Eugénie, intriguée, se pencha légèrement. « Des articles sur l’occulte ? »
« Parfaitement ! Des billevesées sur les civilisations perdues, les cultes anciens, les mystères archéologiques. Tout ce qui peut attirer le chaland et faire vendre du papier journal. Un vrai charlatan, ce Grimault ! »
Jacques, retrouvant un peu de son aplomb, demanda : « Et vous ne sauriez pas où nous pourrions le trouver ? »
Lacépèdre se renfrogna. « Certainement pas ! Je ne donne ni adresse ni numéro de téléphone de mes collègues. Et n’allez surtout pas demander au secrétariat, je leur ai formellement interdit de divulguer ce genre d’informations. »
L’exploration des bureaux
Après avoir quitté le bureau de Lacépèdre, qui les avait congédiés avec une morgue évidente, nos investigateurs se retrouvèrent dans le couloir désert.
« Quel personnage déplaisant », murmura Eugénie, exprimant le sentiment général.
« Oui, mais il nous a donné une information importante », réfléchit Eugène. « Grimault s’intéresse à l’occulte. Cela pourrait expliquer sa réaction à la statuette. »
Jacques, toujours pragmatique, observait les portes alignées dans le couloir. « Dites, leurs bureaux, ils ne sont pas par hasard dans ce couloir ? »
Effectivement, ils trouvèrent rapidement les bureaux des deux professeurs. Celui de Calentier était impeccablement rangé, avec une plaque de cuivre bien astiquée. Celui de Grimault, plus loin, semblait déjà abandonné.

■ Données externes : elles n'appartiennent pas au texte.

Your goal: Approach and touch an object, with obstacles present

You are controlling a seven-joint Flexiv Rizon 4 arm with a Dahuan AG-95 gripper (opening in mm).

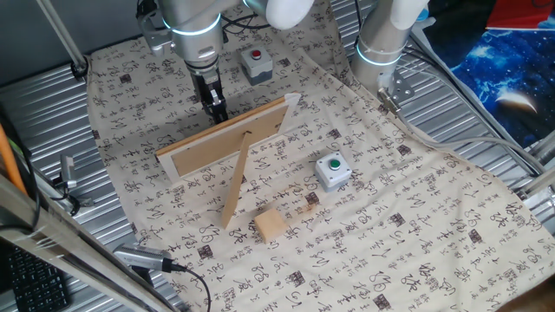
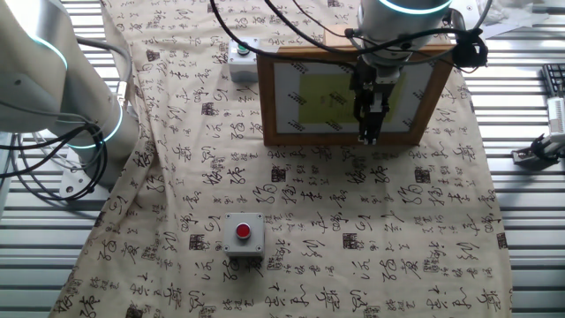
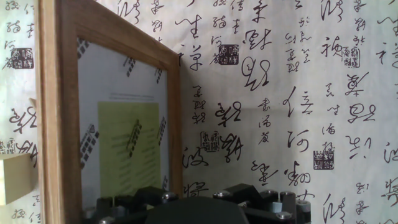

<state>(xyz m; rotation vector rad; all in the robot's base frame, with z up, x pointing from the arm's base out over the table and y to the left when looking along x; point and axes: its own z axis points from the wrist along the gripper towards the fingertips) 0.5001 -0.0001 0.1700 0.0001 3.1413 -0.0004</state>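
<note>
The small tan wooden cube (image 1: 270, 225) lies on the cloth in front of the picture frame's back side, by the foot of its prop leg (image 1: 236, 186). In the hand view a bit of the cube (image 3: 15, 179) shows at the left edge, past the frame. The large light-wood picture frame (image 1: 227, 137) stands tilted between my gripper and the cube. My gripper (image 1: 217, 111) hangs low on the frame's glass side, close to the frame (image 2: 353, 93), with its fingers (image 2: 369, 131) together and empty. The frame (image 3: 112, 124) fills the left of the hand view.
A grey box with a green button (image 1: 332, 171) sits right of the cube. A grey box with a red button (image 1: 256, 62) sits behind my gripper and shows in the other fixed view (image 2: 244, 234). A second arm's base (image 1: 381, 48) stands at the back right.
</note>
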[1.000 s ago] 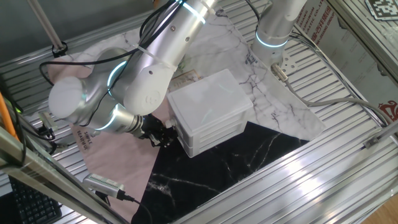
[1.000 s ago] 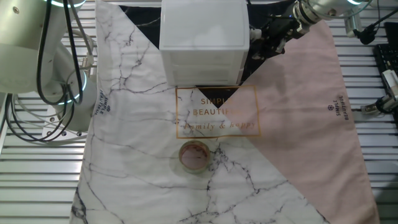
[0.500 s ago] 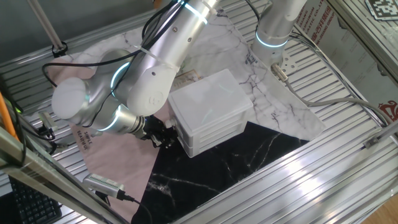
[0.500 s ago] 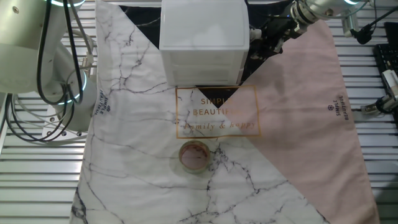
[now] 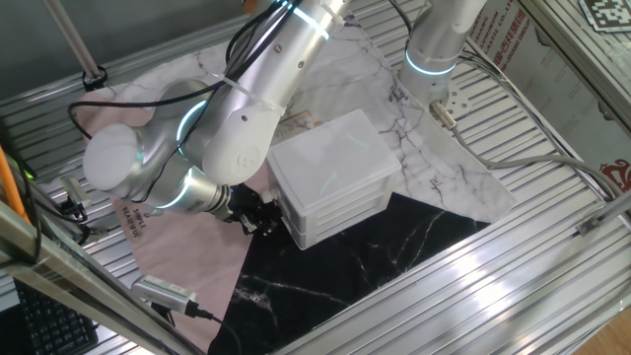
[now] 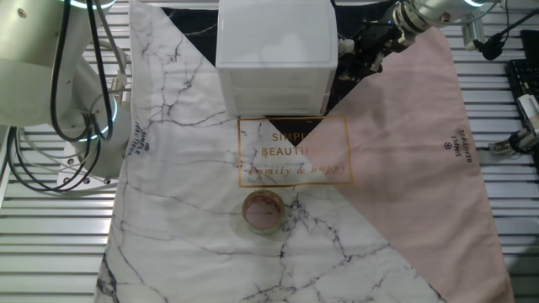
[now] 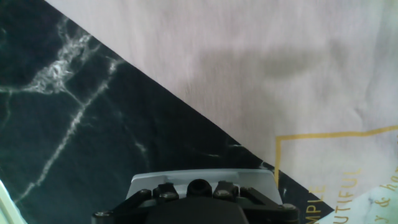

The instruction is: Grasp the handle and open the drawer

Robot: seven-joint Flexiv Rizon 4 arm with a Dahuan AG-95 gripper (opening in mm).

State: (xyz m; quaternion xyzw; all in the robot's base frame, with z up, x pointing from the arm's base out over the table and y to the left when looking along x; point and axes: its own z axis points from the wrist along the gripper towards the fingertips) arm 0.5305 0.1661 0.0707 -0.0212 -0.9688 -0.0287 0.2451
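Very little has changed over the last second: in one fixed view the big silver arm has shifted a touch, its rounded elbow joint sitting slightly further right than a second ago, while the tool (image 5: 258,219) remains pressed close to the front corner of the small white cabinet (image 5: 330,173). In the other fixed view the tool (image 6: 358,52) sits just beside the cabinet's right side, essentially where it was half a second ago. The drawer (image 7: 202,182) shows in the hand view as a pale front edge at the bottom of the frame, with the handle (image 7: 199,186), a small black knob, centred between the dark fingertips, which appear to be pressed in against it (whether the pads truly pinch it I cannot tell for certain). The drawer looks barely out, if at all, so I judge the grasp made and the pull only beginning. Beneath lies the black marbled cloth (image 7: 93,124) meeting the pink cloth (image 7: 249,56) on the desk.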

« Ils sont fermés », constata Eugène en essayant les poignées.
Jacques jeta un œil autour de lui. Le couloir était désert, et les bruits de l’administration semblaient lointains.
« Vous savez », dit-il avec un sourire en coin, « j’ai appris quelques trucs pendant ma formation d’enquêteur. »
« Jacques ! » protesta Eugène, scandalisé.
« Juste un petit coup d’œil », insista Jacques, sortant un petit outil de sa poche. « Pour la bonne cause. »
Eugénie, à leur grande surprise, se posta en sentinelle. « Faites donc, mais dépêchez-vous. Moi, je surveille. »
Eugène, écartelé entre son sens moral et sa curiosité, finit par céder. « Bon, mais rapidement ! »

Les découvertes
Le bureau de Calentier ne révéla rien d’intéressant. Tout y était méticuleux, classé, sans la moindre trace d’excentricité.
Celui de Grimault, en revanche, était un véritable capharnaüm. Des livres s’empilaient partout, traitant de sujets aussi variés que « Les Cultes Antédiluviens » ou « Mystères de l’Archéologie Interdite ». Des coupures de journaux étaient épinglées aux murs, et le désordre général confirmait les propos de Lacépèdre.
« Regardez ça », murmura Eugène, « Grimault s’intéresse vraiment à des choses… particulières. »
Jacques, qui fouillait le bureau, ne trouva rien d’autre que des notes de cours et des brouillons d’articles. « Rien de compromettant, mais on voit bien le genre de bonhomme. »
Eugénie, toujours en faction, chuchota : « Quelqu’un arrive ! »
Ils sortirent précipitamment du bureau, Jacques refermant la porte avec son outil. Un instant plus tard, un professeur en blouse passait dans le couloir, les saluant distraitement.
« Ouf », souffla Eugène. « J’ai cru qu’on allait finir au poste. »
« Allez », dit Jacques en rajustant sa cravate, « on a ce qu’on venait chercher. Direction le musée maintenant ? »
Eugénie acquiesça, mais on pouvait voir dans son regard qu’elle avait pris goût à cette petite aventure. « Oui, allons voir cette fameuse statuette. J’ai hâte de découvrir ce qui peut bien rendre un homme fou. »
Ils quittèrent le lycée Corneille avec plus de questions que de réponses, mais avec la certitude que l’affaire Calentier cachait des secrets plus sombres qu’une simple crise nerveuse.